Depuis longtemps les Ursulines se sont transportées dans un magnifique établissement situé hors la ville ; elles continuent d’élever, selon les anciens systèmes, un grand nombre de jeunes créoles catholiques, tandis que les Américaines protestantes sont tout aux méthodes nouvelles, importées du Nord et qui les conduisent parfois jusqu’à une brillante annexe de l’Université de Tulane, le collège de Sophie Newcomb, fondé par une mère en mémoire de sa fille[1]. Il y a là un double courant qui crée des personnalités presque aussi différentes que peuvent être différens les tempéramens anglais et français. Depuis cent cinquante ans, les Ursulines maintiennent d’une main ferme en Louisiane l’éducation de couvent ; elles ont été mêlées aux origines de la Nouvelle-Orléans et connaissent leur importance. Six Ursulines arrivèrent de Rouen à l’appel de Bienville, qui avait fait venir de même les Jésuites, ayant besoin d’éducateurs pour les enfans de sa colonie. Le voyage des pauvres religieuses fut une terrible odyssée, il ne prit pas moins de six mois ; enfin elles passèrent d’un bateau criblé d’avaries dans des pirogues qui remontèrent le Mississipi jusqu’à un misérable village enfoui dans les roseaux.
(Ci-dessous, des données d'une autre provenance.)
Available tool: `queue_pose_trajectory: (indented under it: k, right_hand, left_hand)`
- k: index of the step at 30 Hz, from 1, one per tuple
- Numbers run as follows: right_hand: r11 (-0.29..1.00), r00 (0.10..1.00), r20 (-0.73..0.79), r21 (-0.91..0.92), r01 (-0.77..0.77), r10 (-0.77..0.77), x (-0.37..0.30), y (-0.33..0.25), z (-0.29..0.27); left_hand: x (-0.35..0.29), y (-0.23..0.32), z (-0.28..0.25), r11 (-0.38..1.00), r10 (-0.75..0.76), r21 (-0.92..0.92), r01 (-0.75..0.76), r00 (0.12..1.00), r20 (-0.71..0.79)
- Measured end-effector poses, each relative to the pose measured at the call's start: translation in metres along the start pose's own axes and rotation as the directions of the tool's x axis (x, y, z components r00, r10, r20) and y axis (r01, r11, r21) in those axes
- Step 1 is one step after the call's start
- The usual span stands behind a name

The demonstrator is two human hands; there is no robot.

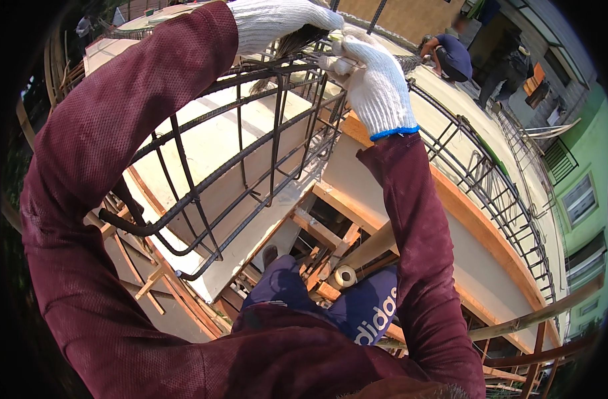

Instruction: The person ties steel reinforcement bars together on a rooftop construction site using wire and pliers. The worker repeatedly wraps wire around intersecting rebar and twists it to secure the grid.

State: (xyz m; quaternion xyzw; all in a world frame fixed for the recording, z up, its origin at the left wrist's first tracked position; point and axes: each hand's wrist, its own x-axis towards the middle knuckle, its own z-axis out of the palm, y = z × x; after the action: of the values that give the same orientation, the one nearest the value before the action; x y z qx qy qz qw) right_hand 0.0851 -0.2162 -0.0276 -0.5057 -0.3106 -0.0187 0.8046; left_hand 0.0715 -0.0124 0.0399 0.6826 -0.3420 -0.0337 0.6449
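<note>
Both my hands wear white knit gloves and meet at the top of a dark steel rebar cage (275, 149), which runs from the lower left up to my hands. My left hand (281, 25) is closed around a bundle of thin dark tie wires (299, 41); the loose ends hang below the glove. Close beside it on the right, my right hand (374, 83), its glove cuffed in blue, has its fingers curled in over the cage's upper bars. Whatever those fingers pinch is hidden by the glove.
Pale formwork panels edged with orange timber (354, 209) surround an opening with wood pieces below me. A pale roll (344, 276) lies by my legs. Another rebar cage (500, 189) stretches along the right. Beyond are a crouching person (454, 56), a standing person (506, 74) and a green building (593, 166).
</note>
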Motion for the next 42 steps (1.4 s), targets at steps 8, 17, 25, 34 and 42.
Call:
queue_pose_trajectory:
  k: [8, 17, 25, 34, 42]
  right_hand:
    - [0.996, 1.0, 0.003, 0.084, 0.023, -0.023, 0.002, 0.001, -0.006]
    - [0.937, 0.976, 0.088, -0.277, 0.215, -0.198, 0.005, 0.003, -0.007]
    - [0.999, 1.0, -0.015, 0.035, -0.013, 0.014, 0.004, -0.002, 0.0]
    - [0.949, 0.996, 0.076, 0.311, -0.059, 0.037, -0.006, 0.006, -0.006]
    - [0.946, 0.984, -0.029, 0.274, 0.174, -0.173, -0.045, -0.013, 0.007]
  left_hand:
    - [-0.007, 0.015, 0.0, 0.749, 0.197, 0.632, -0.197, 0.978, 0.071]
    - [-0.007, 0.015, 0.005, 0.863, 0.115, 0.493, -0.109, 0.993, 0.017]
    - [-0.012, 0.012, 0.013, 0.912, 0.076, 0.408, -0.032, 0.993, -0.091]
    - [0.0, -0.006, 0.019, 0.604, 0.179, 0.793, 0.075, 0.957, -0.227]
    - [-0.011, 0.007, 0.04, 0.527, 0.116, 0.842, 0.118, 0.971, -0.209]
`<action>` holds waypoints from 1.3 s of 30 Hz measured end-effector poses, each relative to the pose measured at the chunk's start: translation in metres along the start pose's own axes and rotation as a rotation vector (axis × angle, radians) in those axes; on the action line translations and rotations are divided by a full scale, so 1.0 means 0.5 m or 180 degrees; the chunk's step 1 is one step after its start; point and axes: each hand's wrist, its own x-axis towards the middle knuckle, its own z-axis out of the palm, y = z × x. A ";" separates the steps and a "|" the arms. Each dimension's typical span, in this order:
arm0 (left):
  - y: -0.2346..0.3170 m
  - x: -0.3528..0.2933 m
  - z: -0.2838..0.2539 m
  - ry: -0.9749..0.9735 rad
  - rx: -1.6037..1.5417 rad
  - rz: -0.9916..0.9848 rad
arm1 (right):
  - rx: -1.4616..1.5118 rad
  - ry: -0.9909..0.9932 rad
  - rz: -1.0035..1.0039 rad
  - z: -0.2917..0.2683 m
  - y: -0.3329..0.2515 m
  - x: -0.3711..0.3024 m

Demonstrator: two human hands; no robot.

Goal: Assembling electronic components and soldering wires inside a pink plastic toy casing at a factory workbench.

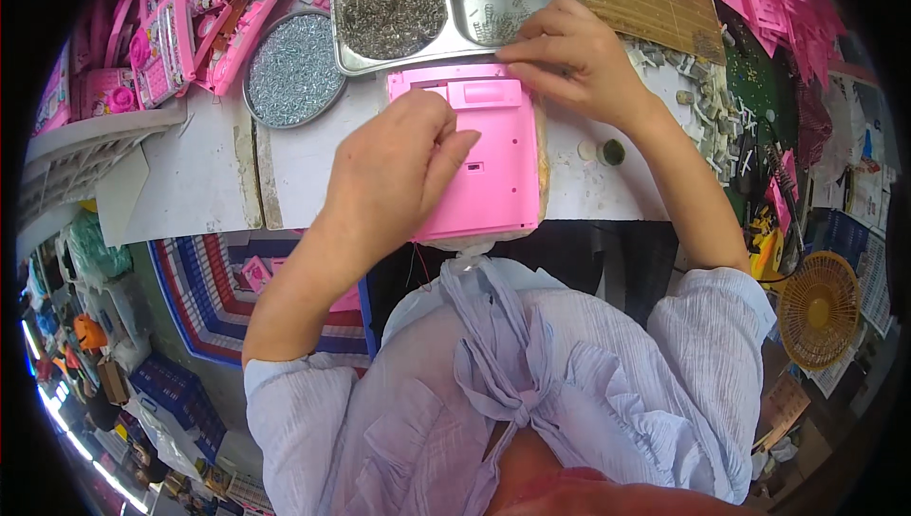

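Head view: pink plastic panel [493, 170] lies flat, long axis pointing away.

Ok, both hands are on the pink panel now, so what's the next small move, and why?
Probably press the right hand down at the top right corner of the pink panel, while the left hand steadies it. The right fingertips sit at that edge beside the metal tray of small parts; whether they pinch one is hidden.

This is a small toy workshop. At 12 o'clock on the tabletop [588, 195] sits a metal tray [493, 6] of springs, at 11 a round dish of screws [292, 68], and stacks of pink toy parts [171, 32] at 10.
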 end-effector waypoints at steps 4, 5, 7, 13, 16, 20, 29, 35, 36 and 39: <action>0.011 -0.018 0.017 -0.0023 -0.0175 -0.0118 | 0.0634 -0.0489 0.0503 -0.004 -0.005 0.028; 0.011 -0.021 0.018 -0.0045 -0.0201 -0.0145 | 0.0565 -0.0508 0.0481 -0.002 -0.003 0.029; 0.009 -0.024 0.022 -0.0044 -0.0257 -0.0172 | 0.0424 -0.0564 0.0425 0.001 0.003 0.031; 0.003 -0.023 0.029 -0.0020 -0.0298 -0.0157 | 0.0233 -0.0553 0.0153 0.000 0.008 0.031; 0.003 -0.025 0.024 -0.0064 -0.0198 -0.0200 | 0.0627 -0.0804 0.0507 -0.009 0.005 0.055; 0.001 -0.035 0.019 -0.0045 -0.0250 -0.0303 | 0.0810 -0.1228 0.0915 -0.004 0.018 0.064; -0.007 -0.035 0.033 0.0364 -0.0533 -0.0190 | 0.0717 -0.1039 0.1169 -0.006 0.010 0.036; -0.009 0.006 0.079 0.0442 0.0098 0.0371 | 0.0687 -0.1065 0.1115 -0.010 0.009 0.038; -0.007 0.014 0.081 0.0388 0.0418 0.0559 | 0.0768 -0.0988 0.1178 -0.012 0.005 0.037; -0.006 0.023 0.092 0.0204 0.0653 0.0616 | 0.1009 -0.0646 0.1240 -0.014 0.016 0.023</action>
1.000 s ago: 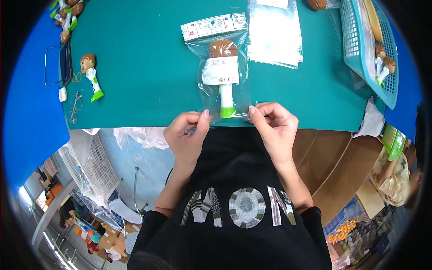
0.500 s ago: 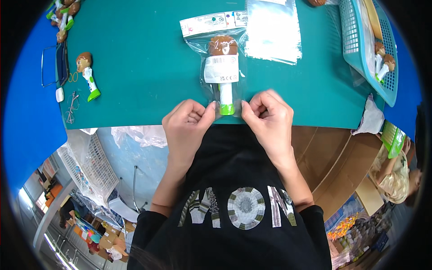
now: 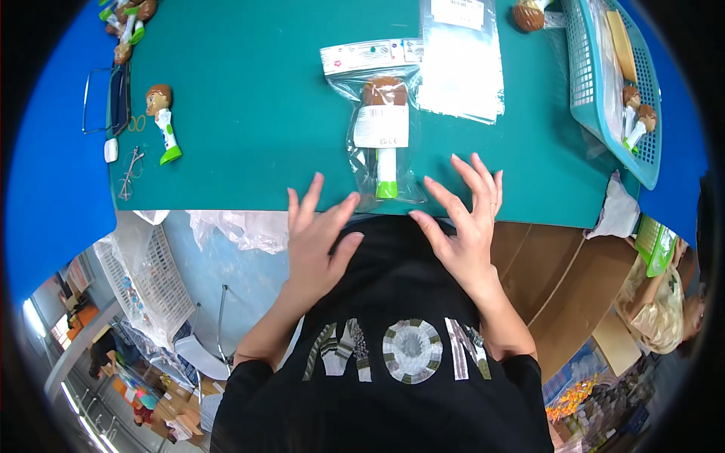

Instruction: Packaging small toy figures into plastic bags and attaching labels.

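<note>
A clear plastic bag [image 3: 416,162] with a printed header strip lies on the green tabletop, close to its near edge. Inside it is a doll-headed toy [image 3: 386,162] with brown hair, a white handle and a green foot; a white label covers its middle. To the left of the bag's lower end is my left hand [image 3: 320,239], fingers spread, holding nothing. On the other side, my right hand [image 3: 467,221] is likewise spread and free, its fingertips just beside the bag's lower corner.
A stack of clear bags [image 3: 461,75] lies behind the bagged toy. At the right stands a blue basket [image 3: 587,83] with toys in it. A loose toy [image 3: 162,121], a phone [image 3: 120,98] and glasses [image 3: 131,174] lie at the left. A white cloth [image 3: 616,208] hangs at the right edge.
Both hands have let go of the bag's lower corners and opened, moving slightly back from it. The bagged toy stays lying on the table; the whole view has shifted a little.
</note>
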Tool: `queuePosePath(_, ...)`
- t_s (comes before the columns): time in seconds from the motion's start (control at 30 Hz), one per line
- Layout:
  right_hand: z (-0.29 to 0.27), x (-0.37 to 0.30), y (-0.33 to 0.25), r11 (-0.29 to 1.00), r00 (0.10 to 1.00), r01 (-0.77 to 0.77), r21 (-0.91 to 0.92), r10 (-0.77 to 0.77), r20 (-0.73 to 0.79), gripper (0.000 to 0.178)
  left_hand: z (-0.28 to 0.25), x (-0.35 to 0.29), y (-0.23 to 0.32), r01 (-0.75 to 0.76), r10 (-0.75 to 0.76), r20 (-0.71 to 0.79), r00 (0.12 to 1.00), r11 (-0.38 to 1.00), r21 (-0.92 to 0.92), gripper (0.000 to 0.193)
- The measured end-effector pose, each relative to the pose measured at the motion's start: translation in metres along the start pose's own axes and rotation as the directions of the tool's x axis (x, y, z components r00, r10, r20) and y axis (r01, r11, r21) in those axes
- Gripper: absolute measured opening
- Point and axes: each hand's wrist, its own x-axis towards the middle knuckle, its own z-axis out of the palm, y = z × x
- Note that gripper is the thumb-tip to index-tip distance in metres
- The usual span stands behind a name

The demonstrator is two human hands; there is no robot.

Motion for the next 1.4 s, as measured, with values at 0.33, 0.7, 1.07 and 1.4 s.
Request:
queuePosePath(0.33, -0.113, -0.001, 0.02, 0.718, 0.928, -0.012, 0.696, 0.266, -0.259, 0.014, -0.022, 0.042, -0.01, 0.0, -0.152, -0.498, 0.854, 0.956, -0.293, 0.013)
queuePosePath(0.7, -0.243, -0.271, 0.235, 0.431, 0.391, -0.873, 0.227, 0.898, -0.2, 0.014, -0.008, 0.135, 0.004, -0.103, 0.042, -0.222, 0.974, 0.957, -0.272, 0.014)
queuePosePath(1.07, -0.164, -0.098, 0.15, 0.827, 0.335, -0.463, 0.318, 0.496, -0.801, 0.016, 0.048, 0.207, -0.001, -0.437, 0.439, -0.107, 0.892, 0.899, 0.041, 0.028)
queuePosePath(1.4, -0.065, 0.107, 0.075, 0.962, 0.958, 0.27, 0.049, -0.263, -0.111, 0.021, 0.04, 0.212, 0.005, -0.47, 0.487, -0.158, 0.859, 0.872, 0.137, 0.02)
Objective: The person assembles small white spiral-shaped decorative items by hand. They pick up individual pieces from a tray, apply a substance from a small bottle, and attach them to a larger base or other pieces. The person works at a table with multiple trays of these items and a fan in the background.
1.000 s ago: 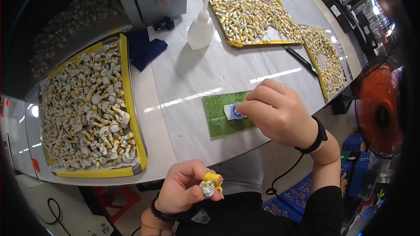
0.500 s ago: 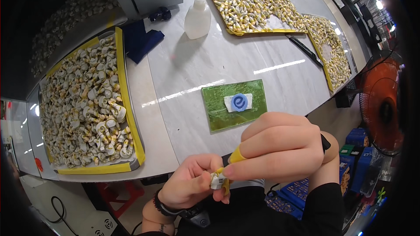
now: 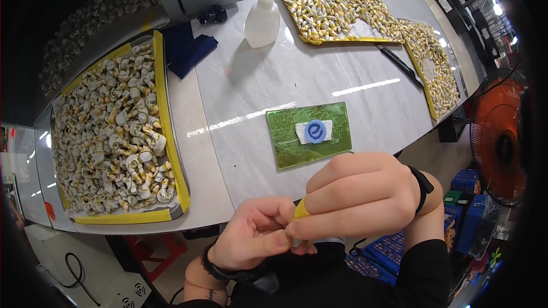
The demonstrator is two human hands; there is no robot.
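Note:
My left hand (image 3: 251, 238) is closed in a pinch low in the middle of the view, over the table's front edge. Between its fingertips sits a small white piece (image 3: 295, 243), almost wholly covered now. My right hand (image 3: 359, 197), with a yellow wrap (image 3: 301, 209) on one finger, meets it there. Its fingers are curled and closed on the same spot; whether they grip the piece or something else is hidden. Just beyond the hands a green glassy block (image 3: 285, 151) lies on the table, bearing a white pad (image 3: 301, 132) and a round blue disc (image 3: 315, 131).
At left stands a yellow-edged tray (image 3: 181, 185) heaped with white-and-yellow figure pieces. Two trays of small yellow-and-white parts (image 3: 337, 3) (image 3: 434, 80) lie far right, a black utility knife (image 3: 401, 67) beside them. A clear squeeze bottle (image 3: 262, 23) and dark blue cloth (image 3: 194, 54) sit farther back.
My right fingers have closed in over the white piece, which showed plainly before and is now nearly hidden. The right wrist has turned slightly, showing more of its black band.

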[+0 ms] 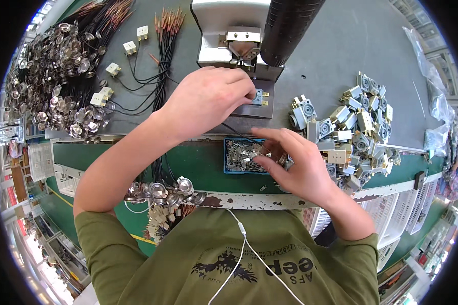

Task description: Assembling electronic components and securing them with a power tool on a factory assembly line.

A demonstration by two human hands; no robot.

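Note:
My left hand (pixel 211 96) reaches across to the press (pixel 244 48). Its fingertips close on a small grey-blue switch (pixel 259 96) with brass blade terminals, which rests on the metal plate at the press's foot. Below it and to the right, my right hand (pixel 303 162) hovers over a blue tray (pixel 225 162) of small metal terminals (pixel 243 154). Its thumb and forefinger are curved and apart. A thin black wire (pixel 236 130) runs from beneath my left hand toward the right fingers; its end is hidden there.
Grey switches (pixel 353 122) lie heaped on the right. On the left are a pile of wired metal discs (pixel 66 76), a black wire bundle (pixel 163 66) and several white connectors (pixel 130 48). A thick black column (pixel 290 30) rises beside the press. More discs (pixel 160 190) hang near the front edge.

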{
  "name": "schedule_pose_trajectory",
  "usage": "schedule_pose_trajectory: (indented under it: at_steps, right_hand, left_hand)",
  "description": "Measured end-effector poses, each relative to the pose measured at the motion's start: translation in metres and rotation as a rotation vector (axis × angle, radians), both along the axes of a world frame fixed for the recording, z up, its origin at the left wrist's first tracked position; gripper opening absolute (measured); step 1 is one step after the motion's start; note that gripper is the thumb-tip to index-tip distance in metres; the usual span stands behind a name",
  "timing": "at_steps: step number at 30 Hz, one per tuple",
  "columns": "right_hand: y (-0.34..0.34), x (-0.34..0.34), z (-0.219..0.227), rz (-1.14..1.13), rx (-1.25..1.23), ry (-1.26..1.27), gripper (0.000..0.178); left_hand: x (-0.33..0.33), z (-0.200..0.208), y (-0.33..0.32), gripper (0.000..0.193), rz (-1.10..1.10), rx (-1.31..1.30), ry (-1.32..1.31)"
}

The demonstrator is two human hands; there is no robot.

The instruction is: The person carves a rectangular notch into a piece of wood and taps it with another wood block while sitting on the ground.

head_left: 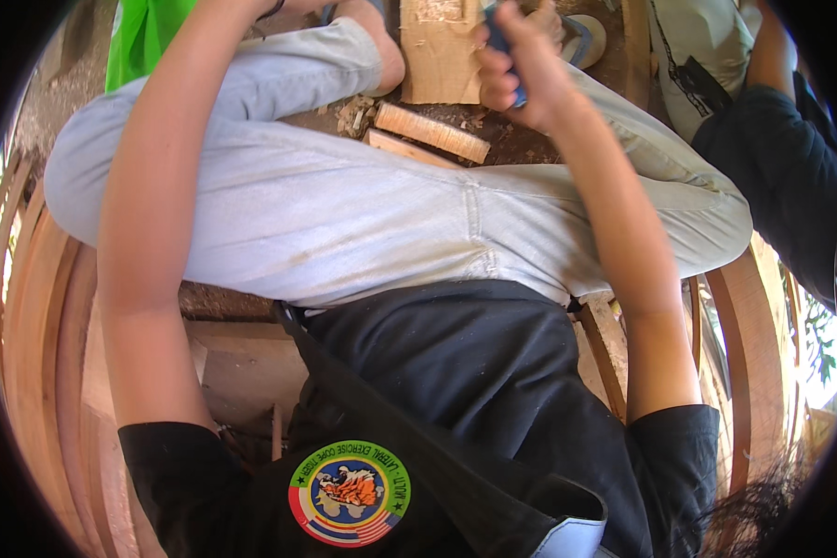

C’était la cité naissante. Sans perdre courage, elles se mirent à élever les Indiens et les nègres ; à prendre soin des trop nombreux malades ; puis elles eurent à recevoir les filles à la cassette, — des demoiselles honnêtes et pauvres que le roi envoyait épouser les colons, avec un trousseau contenu dans la cassette en question.


V. — LE RÔLE DES FEMMES DANS LE SUD

L’éducation coloniale fut d’abord entièrement entre les mains des ordres religieux ; le collège, qui s’ouvrit en 1805, a formé

  1. Mrs Newcomb, de New-York, était veuve d’un riche négociant de la Nouvelle-Orléans.